You can bank on that

November 23, 2010

Our mortgage broker, Paul, God love him, is trying his darndest to eliminate our need for mortgage insurance at the moment, with limited success.  Trouble is, Cranbourne North is such a new suburb that there's very few previous sales for the experts to base their valuations on.  The system is flawed, but really, we just have to work within their guidelines rather than completely stressing ourselves out.  Paul has contacted Carlisle and asked them to provide him with data on recent sales in the area - as in the value of builds in progress in our estate, in the hope of convincing our bank to value our build to at least its cost to us.  I'm a little disappointed to say that they weren't forthcoming with this info, and Paul has had to really push the point.  They actually questioned what it had to do with them.

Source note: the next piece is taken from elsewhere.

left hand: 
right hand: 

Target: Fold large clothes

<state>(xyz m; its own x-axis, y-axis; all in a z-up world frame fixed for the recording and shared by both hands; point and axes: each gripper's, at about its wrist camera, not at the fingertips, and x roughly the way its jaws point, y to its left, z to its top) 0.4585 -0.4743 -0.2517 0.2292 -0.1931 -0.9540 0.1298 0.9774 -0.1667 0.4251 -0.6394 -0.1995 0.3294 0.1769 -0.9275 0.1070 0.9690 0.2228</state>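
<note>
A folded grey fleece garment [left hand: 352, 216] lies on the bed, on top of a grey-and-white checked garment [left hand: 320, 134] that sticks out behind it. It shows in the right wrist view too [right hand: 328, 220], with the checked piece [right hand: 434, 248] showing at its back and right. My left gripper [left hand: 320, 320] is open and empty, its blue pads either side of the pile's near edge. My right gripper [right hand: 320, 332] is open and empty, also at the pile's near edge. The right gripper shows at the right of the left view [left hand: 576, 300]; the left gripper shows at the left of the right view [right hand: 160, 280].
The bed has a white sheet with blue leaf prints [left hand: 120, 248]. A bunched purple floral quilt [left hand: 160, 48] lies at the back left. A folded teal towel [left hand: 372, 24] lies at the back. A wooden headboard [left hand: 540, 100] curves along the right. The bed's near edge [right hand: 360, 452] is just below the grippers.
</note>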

Hmmm.  Mind you, we have just lost our fantastic customer service chicky, and the new one.... we'll just wait and see before passing judgment.
Anyway - I digress.  If Paul can bump the value up a little, and in turn decrease the mortgage insurance payable, we'll release the pause button and start on the build.  Besides, when we then sell our current house and the equity is released, we can start our landscaping, pool, window coverings without having to re-borrow!  I know - naughty.  But we just wanna get in there already...

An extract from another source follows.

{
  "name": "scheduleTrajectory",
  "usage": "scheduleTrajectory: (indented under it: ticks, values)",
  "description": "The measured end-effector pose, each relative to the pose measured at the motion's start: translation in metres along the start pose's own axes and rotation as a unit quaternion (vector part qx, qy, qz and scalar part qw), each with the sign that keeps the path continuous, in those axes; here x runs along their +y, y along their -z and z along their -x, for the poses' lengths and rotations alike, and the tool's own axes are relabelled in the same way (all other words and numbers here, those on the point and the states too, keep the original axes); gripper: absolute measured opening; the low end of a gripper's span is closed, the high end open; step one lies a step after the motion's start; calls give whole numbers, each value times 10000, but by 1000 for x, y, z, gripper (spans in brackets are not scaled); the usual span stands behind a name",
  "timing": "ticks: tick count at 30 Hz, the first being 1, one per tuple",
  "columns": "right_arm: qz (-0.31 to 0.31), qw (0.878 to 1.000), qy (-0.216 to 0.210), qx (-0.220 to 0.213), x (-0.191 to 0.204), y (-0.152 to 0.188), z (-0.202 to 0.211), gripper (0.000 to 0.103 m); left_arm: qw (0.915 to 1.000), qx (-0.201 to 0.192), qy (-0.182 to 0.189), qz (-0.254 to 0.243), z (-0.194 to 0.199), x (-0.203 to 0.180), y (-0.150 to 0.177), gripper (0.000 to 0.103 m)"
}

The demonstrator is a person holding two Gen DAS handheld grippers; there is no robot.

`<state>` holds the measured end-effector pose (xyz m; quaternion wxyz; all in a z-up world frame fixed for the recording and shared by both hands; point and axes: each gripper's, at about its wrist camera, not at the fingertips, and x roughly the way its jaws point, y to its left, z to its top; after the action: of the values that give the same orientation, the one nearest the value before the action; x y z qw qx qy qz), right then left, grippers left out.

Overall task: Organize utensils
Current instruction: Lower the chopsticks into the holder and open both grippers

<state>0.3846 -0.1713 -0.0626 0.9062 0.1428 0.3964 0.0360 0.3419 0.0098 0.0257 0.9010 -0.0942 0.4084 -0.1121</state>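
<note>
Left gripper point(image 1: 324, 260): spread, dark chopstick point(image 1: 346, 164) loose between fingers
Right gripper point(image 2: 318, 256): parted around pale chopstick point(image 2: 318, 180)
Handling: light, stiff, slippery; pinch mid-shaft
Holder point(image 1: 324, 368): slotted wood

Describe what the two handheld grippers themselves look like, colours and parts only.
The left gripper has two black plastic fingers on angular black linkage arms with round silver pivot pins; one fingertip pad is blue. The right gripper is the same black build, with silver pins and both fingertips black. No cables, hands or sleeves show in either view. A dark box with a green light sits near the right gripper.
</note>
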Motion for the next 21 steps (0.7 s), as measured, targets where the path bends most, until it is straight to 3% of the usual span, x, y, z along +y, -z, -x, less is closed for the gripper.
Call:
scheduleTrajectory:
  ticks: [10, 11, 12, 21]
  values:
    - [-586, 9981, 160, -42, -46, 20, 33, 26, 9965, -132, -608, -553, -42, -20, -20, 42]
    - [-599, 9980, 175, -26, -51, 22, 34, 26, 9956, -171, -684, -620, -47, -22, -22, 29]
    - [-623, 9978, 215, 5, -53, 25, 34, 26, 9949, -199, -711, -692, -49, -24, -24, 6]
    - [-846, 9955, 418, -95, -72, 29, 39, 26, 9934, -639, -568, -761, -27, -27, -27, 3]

4 comments :: thanks for sharing!:

Debra said...

Good Luck....who is your new CLE we have 'J', very switched on and with a SS new to Carlisle (a nice guy) we are thankful for her input.

Reinsey said...

Hey there Deb - our CLE is "L". Doesn't know the opposite of no so far. Can we change our down pipe colour = no. Can we have a narrower window on the garage = no. Can we challenge the developer on the definition of a double garage = no. Do you have an idea of when our build will begin = no. Ohhh-kaaaaaaay!

Debra said...

Hmmmmm!! Until developer approval is obtained (how does Carlisle know you can't have a narrow window?)...and before production drawings are drafted you should have options to ensure any changes all co-ordinate, if that maks sense? I think our private inspection ruffeld their feathers. Hadn't heard anything so called SS. He just received report and was surprised - surprised we did an inspection or surprised at the report???? not sure. Either way that is our choice. He seemed annoyed at having to reschedule plastering, so be it. Must be the heat!!!

Drew and Maya said...

Hi Guys, sorry to hear about your bank/valuer holding things up. It sounds like the banks customer service in particular has been really ordinary. Being a Bank Manager myself and currently building my own home, I just recently dealt with both sides of this problem. Our home & land valued $50K under the build cost and while it didn't mean we had to pay mortgage insurance, we had to throw in extra cash.

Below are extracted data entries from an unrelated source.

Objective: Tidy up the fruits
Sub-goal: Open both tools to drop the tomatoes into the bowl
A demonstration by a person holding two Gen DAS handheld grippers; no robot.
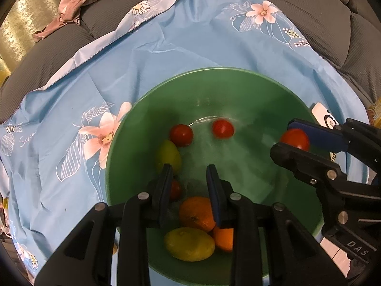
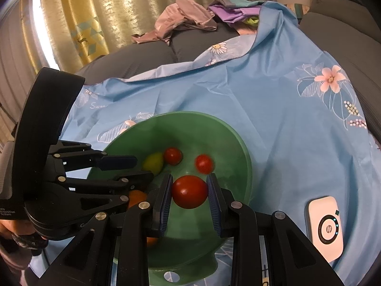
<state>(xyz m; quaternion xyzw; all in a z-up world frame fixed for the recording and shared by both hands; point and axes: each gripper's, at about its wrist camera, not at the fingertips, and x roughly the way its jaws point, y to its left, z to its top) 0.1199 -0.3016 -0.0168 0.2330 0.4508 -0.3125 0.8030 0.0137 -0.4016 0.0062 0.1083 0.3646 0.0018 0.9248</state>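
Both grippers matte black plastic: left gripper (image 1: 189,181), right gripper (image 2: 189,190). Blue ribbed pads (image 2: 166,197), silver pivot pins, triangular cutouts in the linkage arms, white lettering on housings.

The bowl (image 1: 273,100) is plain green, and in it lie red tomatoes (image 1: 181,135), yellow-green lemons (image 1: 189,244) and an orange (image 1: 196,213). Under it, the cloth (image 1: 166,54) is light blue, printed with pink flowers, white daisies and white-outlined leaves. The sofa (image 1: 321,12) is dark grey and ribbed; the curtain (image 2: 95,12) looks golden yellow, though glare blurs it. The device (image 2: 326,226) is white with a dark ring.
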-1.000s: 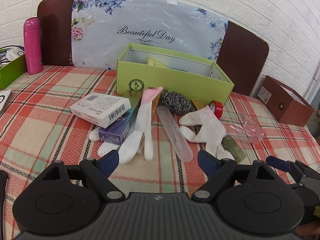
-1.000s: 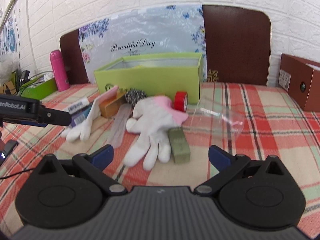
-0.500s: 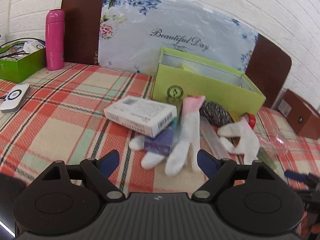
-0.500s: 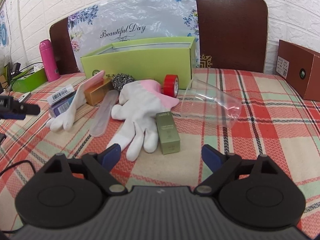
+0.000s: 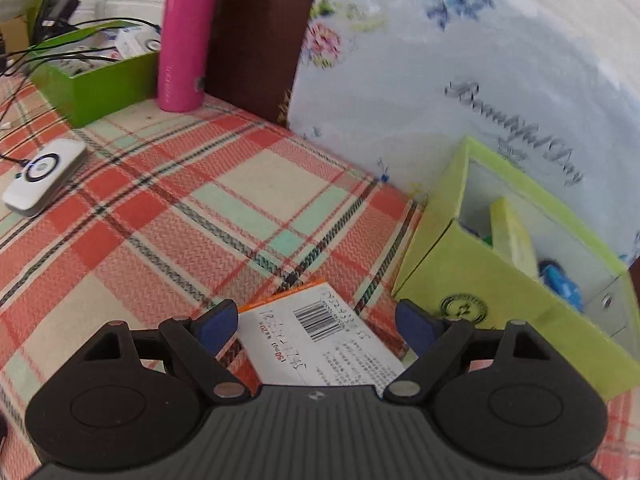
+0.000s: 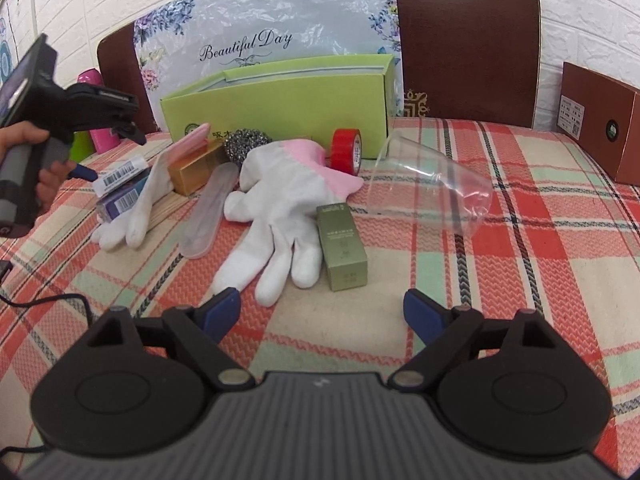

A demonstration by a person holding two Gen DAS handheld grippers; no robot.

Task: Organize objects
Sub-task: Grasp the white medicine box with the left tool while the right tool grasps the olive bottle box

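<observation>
Between your left gripper's (image 5: pixel 316 322) spread fingers lies the white barcoded box (image 5: pixel 320 344), just beside the green box (image 5: pixel 500 300), unpinched. Your right gripper (image 6: pixel 322 312) gapes empty, the glove (image 6: pixel 280 208) and olive carton (image 6: pixel 344 252) lying just beyond its fingertips.

Left wrist view: close above the white barcoded box (image 5: pixel 320 340), tilted downward, rolled, facing the table's back-left corner. Right wrist view: further back, low near the front edge, facing the rear wall. Shared: green open box (image 5: pixel 500 280) (image 6: pixel 280 100), white barcoded box (image 6: pixel 120 170), pink bottle (image 5: pixel 186 36) (image 6: pixel 90 78).
</observation>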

On the banks side, their decisions are driven by their credit/risk policy and the valuer that completes the "as if complete" valuation. Although some banks (particularly the Big 4's) policy in relation to valuations are pretty rigid, there are some things that you can do to try and get things moving -
1) Get yourself a copy of a list of sales in the last 6 months from your local area. The valuers will generally be restricted to use these as comparable sales. You can buy a sales report on a particular radius from you build location from RPDATA. By viewing "local sales" you will get a sense of what the market is paying for houses in your estate. Be sure to also look a prices paid in more established new estates as well. You can generally use this information to base a request for a second valuation.
2) If your RPDATA comparison indicates that they got the value wrong, some banks allow you to request a 2nd valuation (at your cost) and then split the difference between the two valuations. This generally requires approval from the Banks credit analyst to do this (and accept it). The risk with this is that the second valuation either comes back with a lower amount or is not a sufficient difference in valuation amount to be worthwhile. A new valuation to the banks standards should cost between $210 and $500
3) The only other choice is to move banks. Again, the risk is that the new bank still comes bank with the same value, but at least you will know this up front before you decide to take the new loan with them.